- [PROBLEM STATEMENT] The answer is the number of lines in the data that contain the word "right"; give it alone.

SOURCE DATA START

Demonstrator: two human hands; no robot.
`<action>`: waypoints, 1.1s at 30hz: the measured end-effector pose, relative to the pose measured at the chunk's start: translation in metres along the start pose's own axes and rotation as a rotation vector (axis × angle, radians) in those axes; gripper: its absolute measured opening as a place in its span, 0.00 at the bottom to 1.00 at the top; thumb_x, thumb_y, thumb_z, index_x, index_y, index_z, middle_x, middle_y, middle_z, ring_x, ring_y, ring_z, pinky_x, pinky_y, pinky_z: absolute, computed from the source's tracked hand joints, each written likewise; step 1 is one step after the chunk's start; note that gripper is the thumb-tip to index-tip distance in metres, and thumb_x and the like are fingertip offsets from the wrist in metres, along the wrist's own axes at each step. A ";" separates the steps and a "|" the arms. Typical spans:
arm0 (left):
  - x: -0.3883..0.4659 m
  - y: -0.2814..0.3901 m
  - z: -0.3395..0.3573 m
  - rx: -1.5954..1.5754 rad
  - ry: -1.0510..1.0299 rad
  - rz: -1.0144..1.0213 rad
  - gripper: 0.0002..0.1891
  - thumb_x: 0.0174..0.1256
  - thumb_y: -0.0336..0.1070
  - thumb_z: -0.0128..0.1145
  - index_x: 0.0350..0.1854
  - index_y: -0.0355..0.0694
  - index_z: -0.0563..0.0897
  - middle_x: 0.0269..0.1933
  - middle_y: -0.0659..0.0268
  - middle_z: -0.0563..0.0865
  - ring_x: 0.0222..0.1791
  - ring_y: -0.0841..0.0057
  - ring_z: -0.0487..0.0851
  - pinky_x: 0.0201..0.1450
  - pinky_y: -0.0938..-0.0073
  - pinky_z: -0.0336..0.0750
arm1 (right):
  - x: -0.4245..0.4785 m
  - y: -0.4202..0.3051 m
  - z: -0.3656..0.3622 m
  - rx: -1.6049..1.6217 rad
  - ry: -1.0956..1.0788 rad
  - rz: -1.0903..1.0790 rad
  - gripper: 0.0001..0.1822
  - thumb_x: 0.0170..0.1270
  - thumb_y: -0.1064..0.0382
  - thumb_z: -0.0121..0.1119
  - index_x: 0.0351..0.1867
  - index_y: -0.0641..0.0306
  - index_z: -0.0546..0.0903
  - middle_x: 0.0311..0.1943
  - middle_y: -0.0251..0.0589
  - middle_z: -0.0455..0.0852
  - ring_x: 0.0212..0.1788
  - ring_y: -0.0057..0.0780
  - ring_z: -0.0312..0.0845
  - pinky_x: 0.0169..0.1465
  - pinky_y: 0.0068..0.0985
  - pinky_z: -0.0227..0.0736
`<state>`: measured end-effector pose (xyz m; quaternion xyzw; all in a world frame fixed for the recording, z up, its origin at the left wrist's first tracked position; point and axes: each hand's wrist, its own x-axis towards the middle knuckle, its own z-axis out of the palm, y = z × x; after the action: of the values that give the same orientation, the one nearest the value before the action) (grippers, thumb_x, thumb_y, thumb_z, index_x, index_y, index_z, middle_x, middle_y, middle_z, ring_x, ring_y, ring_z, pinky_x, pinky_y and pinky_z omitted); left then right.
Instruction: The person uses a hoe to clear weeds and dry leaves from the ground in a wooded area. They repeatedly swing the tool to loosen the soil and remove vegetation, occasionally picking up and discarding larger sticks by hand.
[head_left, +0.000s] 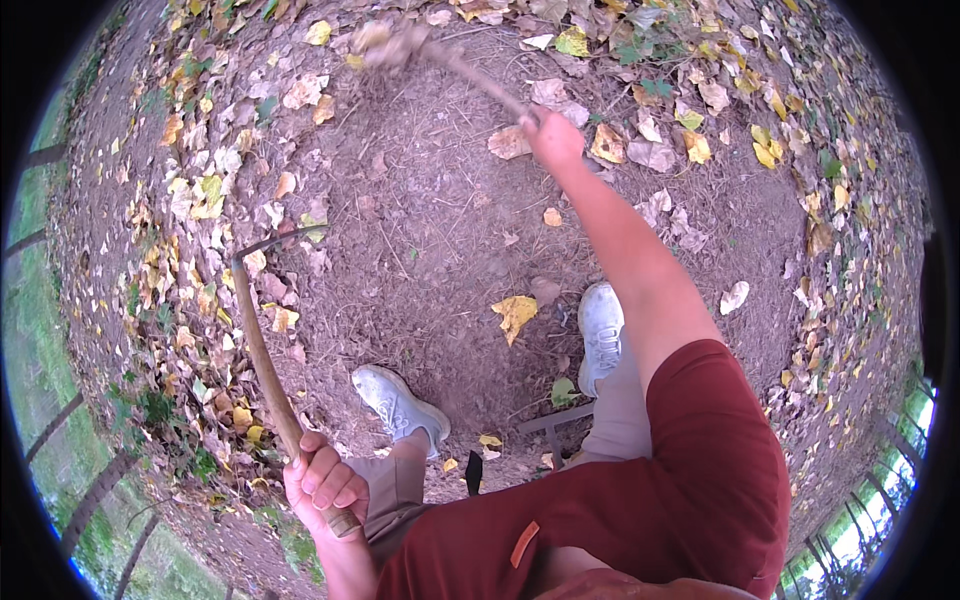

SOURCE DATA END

- [ANSWER AREA] 2